Uno de los puntos de coincidencia entre los especialistas es la falta de evidencia que respalde la eficacia de la baja de la edad de imputabilidad como herramienta para reducir el delito. Giordano remarcó que los delitos cometidos por adolescentes representan una proporción mínima en comparación con los cometidos por adultos, un dato que suele quedar fuera del debate público.

Y agregó que las sucesivas reformas regresivas del sistema penal argentino —con penas más duras y nuevos delitos— no lograron disminuir la violencia social. “Pensar que el sistema penal viene a solucionar problemas estructurales es desconocer su verdadera función”, sostuvo.

El problema de las reformas aisladas

Uno de los puntos más cuestionados por los especialistas es el carácter aislado y punitivista de la propuesta. Una modificación del régimen penal juvenil, sostienen, no puede pensarse sin un entramado de políticas públicas que incluyan educación, salud, contención social, capacitación y organismos especializados.

Algunas provincias, como Mendoza, cuentan desde hace décadas con instituciones específicas para el abordaje integral de adolescentes en conflicto con la ley penal. Ese tipo de estructura institucional, sin embargo, no aparece contemplada en los proyectos que impulsan a nivel nacional.

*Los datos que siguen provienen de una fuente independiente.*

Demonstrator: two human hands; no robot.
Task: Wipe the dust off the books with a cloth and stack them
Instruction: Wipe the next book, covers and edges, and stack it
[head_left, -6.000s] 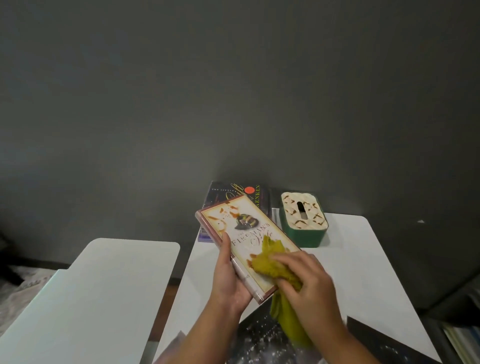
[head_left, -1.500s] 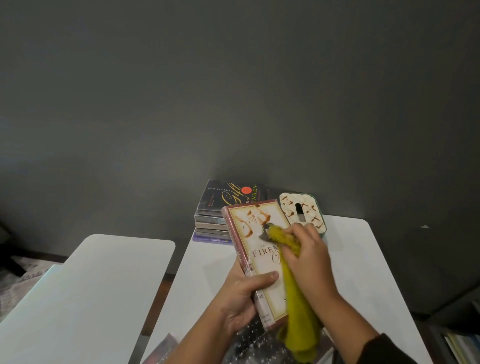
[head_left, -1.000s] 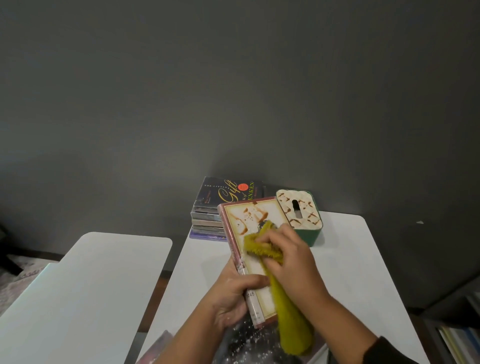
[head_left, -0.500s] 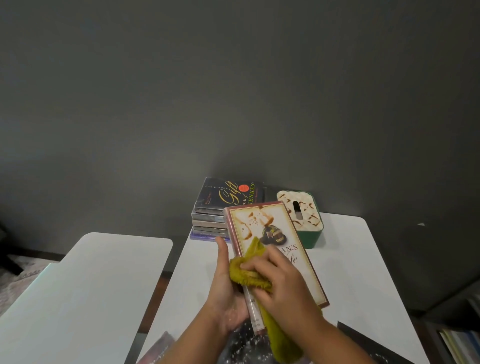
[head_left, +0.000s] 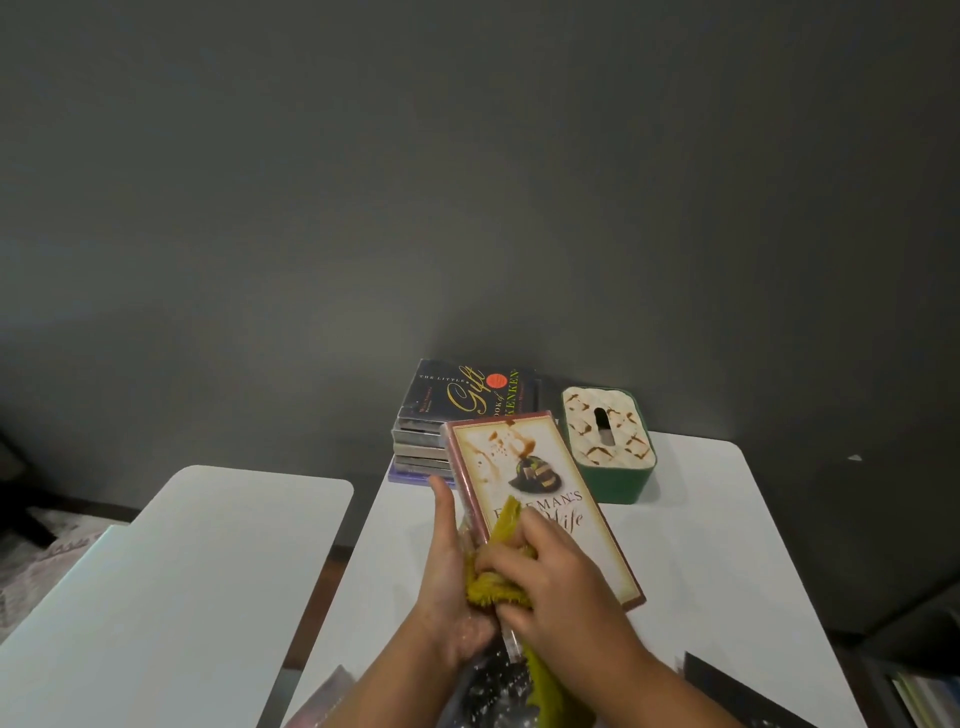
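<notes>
Left hand (head_left: 451, 561) gripping book (head_left: 540, 499) spine, right hand (head_left: 550, 577) clutching yellow cloth (head_left: 496, 582) against cover, long cream book angled away rightward, red-bordered

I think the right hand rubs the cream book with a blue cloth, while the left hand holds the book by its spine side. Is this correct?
Not quite: the cloth is yellow, not blue, as the head view shows. The rest holds: the right hand rubs the cream book with it, while the left hand holds the book by its spine side.
</notes>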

Según lo señalado por Abalos, desde el punto de vista jurídico, una ley que fije la imputabilidad penal en los 13 años sería “altamente vulnerable a declaraciones de inconstitucionalidad y de inconvencionalidad”, tanto en el ámbito interno como internacional. “La Argentina podría enfrentar reclamos ante organismos internacionales por incumplimiento de los estándares asumidos como Estado”, coincidió Giordano.

En el plano social, para Cazabán el riesgo es profundizar un camino ya transitado: “Criminalizar a los sectores más vulnerables sin resolver las causas estructurales de la violencia, como la desigualdad, la pobreza y la exclusión del sistema educativo”.

“El problema de fondo es la desigualdad. Uno de los problemas de fondo gravísimos es la desigualdad. Y lo único que están haciendo es esconder la basura bajo la alfombra. Si no se ve, no existe. Y también así lo sabemos. Esto en el mediano plazo genera más problemas que soluciones”, completó el letrado.